Tout au plus circonscrit-elle par là quelques arpents de terre même pas vierge qui flotte sur l’eau à la manière d’une ile mobile.

Et ce paysage pluriel et fugace n’a rien d’idyllique.

Il englobe divers mondes capables de s’affronter férocement. De ces mondes diffus émerge une vision globale qui n’englobe pas, n’universalise aucune expérience singulière, mais tente de faire ressentir vivement, charnellement le singulier dans l’universel et l’universel dans le singulier.

C’est comme une peau d’orange délicieusement parfumée que l’on rechigne à peler, bien que l’on pressente le délice que sera sa chair ferme et juteuse. 

L’essentiel est ailleurs, là précisément où une mémoire digne de ce nom retient le pur donné mouvant, sans intention aucune d’en fixer les tenants et les aboutissants, ce qui reviendrait à le figer dans une mort prématurée.

Il s’agit d’en épouser toutes les suggestions, de substituer à la volatilité des idées et des images un dynamisme vital qui débouche, phrase après phrase, sur une dynamique endiablée.

On pose des jalons éphémères sans user d’étalons de mesure préconçus.

Bornoyer reviendrait à noyer le pur donné dans des normes qui lui sont foncièrement étrangères. Ni jardin anglais ni jardin à la française, mais une déambulation, une démarche, une promenade en tous sens à travers sens tous sens éveillés.
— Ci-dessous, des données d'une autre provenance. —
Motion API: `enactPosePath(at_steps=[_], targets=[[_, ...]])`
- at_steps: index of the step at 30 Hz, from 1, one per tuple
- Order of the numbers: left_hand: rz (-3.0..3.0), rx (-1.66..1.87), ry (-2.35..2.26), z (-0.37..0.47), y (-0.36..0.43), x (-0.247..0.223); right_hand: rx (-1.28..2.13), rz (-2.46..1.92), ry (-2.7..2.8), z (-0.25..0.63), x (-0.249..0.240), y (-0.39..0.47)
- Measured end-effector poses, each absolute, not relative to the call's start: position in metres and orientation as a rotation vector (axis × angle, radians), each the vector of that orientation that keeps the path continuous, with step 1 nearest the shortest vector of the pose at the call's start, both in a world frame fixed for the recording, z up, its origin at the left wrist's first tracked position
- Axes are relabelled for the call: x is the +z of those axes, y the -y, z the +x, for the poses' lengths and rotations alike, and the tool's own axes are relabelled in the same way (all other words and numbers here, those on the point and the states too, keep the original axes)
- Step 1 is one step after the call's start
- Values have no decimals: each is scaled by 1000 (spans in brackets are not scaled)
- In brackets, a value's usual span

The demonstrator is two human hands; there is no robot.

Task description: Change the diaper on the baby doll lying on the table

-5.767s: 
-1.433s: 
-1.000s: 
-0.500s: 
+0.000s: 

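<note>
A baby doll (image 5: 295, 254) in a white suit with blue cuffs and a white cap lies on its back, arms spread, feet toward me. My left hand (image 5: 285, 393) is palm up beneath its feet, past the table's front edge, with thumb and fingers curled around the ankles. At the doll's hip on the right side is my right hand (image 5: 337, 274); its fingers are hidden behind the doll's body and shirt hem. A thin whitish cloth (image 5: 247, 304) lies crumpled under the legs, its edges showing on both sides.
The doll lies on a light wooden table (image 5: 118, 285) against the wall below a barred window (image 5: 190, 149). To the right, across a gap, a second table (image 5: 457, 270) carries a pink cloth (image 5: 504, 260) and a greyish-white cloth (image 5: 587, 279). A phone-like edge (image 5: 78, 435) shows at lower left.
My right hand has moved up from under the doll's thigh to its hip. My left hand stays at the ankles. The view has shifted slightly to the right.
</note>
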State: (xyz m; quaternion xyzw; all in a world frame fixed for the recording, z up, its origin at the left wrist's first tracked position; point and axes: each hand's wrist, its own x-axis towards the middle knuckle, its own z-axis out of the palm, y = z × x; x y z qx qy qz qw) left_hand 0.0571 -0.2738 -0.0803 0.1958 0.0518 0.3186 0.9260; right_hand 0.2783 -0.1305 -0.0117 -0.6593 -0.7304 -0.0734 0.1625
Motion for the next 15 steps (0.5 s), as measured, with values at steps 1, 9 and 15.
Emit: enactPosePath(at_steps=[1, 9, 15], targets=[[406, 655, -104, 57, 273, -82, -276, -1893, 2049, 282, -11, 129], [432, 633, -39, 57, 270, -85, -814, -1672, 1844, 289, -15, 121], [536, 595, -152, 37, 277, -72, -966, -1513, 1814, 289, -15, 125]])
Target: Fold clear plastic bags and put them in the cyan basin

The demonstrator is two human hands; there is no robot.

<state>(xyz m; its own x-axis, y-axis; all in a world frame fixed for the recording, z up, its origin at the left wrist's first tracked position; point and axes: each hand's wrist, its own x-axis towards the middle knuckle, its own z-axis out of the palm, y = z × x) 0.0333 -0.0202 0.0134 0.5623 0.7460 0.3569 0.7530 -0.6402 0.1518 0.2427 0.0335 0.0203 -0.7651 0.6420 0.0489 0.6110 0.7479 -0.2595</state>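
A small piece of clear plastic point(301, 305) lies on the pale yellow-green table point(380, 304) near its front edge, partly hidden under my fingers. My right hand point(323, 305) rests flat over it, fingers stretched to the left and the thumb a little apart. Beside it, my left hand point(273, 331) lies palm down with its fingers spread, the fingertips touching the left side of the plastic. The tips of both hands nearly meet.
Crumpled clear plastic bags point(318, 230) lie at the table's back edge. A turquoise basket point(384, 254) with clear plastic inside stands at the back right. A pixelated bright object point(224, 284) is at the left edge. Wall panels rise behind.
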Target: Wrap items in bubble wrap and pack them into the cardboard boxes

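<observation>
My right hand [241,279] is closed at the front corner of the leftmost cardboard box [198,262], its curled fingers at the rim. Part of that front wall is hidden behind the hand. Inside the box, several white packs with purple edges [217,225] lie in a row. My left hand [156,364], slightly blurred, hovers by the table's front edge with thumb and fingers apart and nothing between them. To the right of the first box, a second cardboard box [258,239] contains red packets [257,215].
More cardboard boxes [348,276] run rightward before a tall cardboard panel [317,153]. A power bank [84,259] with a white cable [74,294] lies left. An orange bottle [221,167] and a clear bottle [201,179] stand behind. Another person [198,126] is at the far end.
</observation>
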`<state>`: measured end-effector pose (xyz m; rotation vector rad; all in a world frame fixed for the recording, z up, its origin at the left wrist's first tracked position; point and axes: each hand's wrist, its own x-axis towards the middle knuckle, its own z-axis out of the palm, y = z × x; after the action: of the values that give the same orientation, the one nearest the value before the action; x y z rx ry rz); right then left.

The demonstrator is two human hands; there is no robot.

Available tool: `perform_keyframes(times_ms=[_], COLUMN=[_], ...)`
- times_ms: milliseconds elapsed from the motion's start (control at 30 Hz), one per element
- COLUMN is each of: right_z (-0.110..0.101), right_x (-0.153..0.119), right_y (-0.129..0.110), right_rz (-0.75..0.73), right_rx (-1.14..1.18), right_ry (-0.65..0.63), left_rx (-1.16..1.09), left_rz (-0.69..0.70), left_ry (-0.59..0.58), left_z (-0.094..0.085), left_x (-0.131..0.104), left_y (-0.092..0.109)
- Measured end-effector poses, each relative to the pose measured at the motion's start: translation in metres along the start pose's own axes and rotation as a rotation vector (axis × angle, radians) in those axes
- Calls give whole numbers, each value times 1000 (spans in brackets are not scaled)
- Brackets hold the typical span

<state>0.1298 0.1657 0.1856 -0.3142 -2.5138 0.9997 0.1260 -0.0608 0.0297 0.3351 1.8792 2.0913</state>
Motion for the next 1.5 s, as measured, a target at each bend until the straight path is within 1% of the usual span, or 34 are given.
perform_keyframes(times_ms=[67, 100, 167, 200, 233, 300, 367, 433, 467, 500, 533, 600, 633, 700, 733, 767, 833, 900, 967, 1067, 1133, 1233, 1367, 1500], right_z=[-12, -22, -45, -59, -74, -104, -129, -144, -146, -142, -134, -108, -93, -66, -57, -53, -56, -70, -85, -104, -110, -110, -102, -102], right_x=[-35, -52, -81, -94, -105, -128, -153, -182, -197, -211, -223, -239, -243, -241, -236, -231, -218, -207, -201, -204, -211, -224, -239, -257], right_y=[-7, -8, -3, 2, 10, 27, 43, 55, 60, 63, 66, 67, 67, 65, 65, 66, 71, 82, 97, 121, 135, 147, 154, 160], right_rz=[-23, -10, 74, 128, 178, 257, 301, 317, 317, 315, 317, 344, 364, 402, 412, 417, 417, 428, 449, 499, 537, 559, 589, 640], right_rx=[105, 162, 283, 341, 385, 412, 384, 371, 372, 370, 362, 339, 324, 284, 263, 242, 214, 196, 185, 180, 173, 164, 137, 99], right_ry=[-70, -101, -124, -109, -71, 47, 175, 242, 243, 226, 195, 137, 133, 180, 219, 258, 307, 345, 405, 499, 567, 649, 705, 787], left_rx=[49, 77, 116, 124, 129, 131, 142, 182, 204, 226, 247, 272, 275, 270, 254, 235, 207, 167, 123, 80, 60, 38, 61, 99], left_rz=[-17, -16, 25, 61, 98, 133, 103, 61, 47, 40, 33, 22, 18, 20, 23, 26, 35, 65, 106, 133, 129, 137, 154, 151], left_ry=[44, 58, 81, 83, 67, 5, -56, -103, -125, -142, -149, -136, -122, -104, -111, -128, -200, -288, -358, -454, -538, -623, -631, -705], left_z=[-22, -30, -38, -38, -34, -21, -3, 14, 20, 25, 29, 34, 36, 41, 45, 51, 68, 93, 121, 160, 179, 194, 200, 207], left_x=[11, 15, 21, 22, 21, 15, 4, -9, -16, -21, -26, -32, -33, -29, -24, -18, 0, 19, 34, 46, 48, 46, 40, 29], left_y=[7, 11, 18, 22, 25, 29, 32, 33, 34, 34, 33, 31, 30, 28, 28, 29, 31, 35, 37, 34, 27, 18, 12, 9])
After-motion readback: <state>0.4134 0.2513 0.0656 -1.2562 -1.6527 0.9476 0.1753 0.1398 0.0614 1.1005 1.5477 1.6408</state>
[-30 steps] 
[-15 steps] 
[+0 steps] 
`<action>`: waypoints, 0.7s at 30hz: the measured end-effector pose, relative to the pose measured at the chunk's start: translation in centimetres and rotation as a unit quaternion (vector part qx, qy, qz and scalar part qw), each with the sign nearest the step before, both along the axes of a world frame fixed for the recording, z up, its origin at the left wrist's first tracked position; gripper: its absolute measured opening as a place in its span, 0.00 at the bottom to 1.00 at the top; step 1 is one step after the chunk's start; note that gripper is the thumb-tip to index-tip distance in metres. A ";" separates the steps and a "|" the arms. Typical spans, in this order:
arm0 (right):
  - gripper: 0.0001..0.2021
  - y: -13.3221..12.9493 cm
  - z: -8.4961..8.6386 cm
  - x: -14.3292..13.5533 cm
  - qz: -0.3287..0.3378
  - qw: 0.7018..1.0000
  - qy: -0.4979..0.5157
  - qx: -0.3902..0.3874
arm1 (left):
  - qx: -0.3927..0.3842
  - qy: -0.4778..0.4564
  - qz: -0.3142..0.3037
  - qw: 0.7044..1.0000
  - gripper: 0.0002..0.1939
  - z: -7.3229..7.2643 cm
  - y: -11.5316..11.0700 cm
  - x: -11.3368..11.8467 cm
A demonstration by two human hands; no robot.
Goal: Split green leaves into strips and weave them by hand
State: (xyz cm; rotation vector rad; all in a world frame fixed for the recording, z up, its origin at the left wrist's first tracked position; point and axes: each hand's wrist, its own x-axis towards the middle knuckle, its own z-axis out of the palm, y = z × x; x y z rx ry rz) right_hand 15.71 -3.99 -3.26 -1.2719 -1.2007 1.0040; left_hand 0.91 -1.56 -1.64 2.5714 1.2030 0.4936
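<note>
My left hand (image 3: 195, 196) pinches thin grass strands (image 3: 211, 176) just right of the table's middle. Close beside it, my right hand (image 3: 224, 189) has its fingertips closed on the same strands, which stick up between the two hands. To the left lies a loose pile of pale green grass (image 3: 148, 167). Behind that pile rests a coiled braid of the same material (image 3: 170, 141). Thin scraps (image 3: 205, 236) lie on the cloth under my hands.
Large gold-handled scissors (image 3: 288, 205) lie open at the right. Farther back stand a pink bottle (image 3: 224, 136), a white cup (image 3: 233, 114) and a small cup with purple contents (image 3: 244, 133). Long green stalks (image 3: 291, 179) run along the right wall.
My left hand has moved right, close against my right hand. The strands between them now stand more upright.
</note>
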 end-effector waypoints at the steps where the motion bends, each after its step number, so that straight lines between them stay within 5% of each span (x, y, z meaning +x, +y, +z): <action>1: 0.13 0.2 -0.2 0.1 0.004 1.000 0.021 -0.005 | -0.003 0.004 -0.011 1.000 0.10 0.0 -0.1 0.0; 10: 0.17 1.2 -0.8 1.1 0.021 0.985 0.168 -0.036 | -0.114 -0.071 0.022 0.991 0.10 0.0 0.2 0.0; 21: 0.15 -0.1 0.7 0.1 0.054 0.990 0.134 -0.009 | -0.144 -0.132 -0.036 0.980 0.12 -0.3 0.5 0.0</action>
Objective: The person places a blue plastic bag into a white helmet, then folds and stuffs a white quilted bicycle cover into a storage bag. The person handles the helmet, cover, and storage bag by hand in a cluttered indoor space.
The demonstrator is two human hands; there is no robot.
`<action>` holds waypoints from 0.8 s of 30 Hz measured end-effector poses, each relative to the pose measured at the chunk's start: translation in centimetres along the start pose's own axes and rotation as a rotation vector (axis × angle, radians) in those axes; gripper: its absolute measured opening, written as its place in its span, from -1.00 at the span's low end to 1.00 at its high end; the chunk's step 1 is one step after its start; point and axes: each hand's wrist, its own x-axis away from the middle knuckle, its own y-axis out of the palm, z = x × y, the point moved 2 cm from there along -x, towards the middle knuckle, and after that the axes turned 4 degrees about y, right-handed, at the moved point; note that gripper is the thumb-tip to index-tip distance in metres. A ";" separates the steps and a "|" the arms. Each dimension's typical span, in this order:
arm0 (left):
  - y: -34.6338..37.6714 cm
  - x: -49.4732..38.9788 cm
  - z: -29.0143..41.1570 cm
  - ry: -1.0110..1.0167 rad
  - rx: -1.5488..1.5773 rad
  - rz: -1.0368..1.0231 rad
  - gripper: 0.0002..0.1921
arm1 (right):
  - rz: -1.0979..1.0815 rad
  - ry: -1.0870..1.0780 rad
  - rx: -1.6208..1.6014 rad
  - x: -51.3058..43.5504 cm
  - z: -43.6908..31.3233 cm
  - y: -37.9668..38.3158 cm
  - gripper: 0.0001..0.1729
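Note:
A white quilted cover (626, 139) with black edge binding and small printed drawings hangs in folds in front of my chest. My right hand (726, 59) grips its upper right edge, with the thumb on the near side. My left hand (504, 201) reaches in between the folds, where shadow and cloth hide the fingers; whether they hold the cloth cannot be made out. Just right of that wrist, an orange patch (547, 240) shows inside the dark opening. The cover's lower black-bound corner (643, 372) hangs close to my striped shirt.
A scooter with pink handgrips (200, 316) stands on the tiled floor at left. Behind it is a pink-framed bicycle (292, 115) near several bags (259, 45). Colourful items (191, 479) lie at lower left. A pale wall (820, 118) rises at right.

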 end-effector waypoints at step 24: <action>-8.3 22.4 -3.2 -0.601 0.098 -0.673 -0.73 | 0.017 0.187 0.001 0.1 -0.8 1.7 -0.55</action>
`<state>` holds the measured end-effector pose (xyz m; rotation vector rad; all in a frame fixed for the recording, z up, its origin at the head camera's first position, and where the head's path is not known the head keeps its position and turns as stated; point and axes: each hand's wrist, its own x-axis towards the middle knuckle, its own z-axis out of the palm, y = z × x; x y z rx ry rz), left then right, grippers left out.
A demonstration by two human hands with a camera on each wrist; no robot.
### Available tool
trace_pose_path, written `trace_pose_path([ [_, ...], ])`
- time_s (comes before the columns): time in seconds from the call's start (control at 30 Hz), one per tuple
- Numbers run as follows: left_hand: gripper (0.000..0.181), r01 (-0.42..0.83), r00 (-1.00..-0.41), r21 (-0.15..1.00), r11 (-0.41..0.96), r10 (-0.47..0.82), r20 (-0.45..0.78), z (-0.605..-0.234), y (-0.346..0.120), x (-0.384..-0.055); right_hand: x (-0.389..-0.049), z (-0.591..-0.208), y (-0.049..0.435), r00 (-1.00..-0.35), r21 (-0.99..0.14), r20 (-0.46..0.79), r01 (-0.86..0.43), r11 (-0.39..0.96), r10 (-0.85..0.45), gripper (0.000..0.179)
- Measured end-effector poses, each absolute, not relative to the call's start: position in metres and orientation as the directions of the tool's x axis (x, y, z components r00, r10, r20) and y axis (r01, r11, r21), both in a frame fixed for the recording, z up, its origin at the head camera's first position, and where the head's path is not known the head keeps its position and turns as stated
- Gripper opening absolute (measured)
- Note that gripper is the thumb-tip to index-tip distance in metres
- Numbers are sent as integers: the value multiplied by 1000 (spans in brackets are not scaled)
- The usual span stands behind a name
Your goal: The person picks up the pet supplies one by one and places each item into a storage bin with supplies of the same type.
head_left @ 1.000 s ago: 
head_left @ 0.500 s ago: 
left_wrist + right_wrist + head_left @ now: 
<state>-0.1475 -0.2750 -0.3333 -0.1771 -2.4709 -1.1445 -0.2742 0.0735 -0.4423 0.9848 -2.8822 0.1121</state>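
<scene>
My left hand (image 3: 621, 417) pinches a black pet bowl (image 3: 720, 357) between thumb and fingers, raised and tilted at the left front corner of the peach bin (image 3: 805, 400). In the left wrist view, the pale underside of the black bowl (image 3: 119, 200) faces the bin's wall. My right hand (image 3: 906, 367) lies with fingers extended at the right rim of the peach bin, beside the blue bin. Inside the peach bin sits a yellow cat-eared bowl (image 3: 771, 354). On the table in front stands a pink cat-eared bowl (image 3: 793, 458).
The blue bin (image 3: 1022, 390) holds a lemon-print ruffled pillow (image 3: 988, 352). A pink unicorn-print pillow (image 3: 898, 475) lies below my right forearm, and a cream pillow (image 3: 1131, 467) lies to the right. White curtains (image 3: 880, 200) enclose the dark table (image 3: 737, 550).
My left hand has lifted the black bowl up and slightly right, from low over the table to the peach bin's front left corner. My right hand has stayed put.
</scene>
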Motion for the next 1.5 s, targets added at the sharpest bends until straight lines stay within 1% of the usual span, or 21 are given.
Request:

Ceux qui écrivent dans une telle perspective ne ferment pas un œil pour mieux voir et mieux apprécier la rectitude de leurs vues et de leurs visions. Ils arpentent des pans entiers du réel existant sans autre instrument de mesure que le langage trempé dans le miel de leur langue maternelle informée par une rhétorique puissante deux fois millénaire dans laquelle chacun puise à volonté ce que bon lui semble.

Au fiel du monde, ils opposent le miel d’un Dire tout de bonté qui n’exclue nullement colère et sarcasmes à l’encontre des travers qu’ils constatent chez les uns et les autres en ce monde, et c’est peu dire.

Le vitalisme de la poésie est là tout entier, sans reste.

Tout y est consumé-consommé avec gourmandise, parodiant-pervertissant ainsi la formule lavoisienne, car enfin si rien ne se crée, alors rien ne se perd qui ne se transforme aussitôt en un objet mort-né.

C’est au cœur de cette double négation suspendue que s’agite sans cesse le monde perçu par les langages poétiques de toutes tendances et obédiences.

A la perte du sens véhiculé par l’objet mort-né, ce cadavre tout sauf exquis, on substitue le sens aigu de la perte irrémédiable du pur donné moins le mouvement de la perte qui fait œuvre en chacun de nous qui lisons ou écrivons.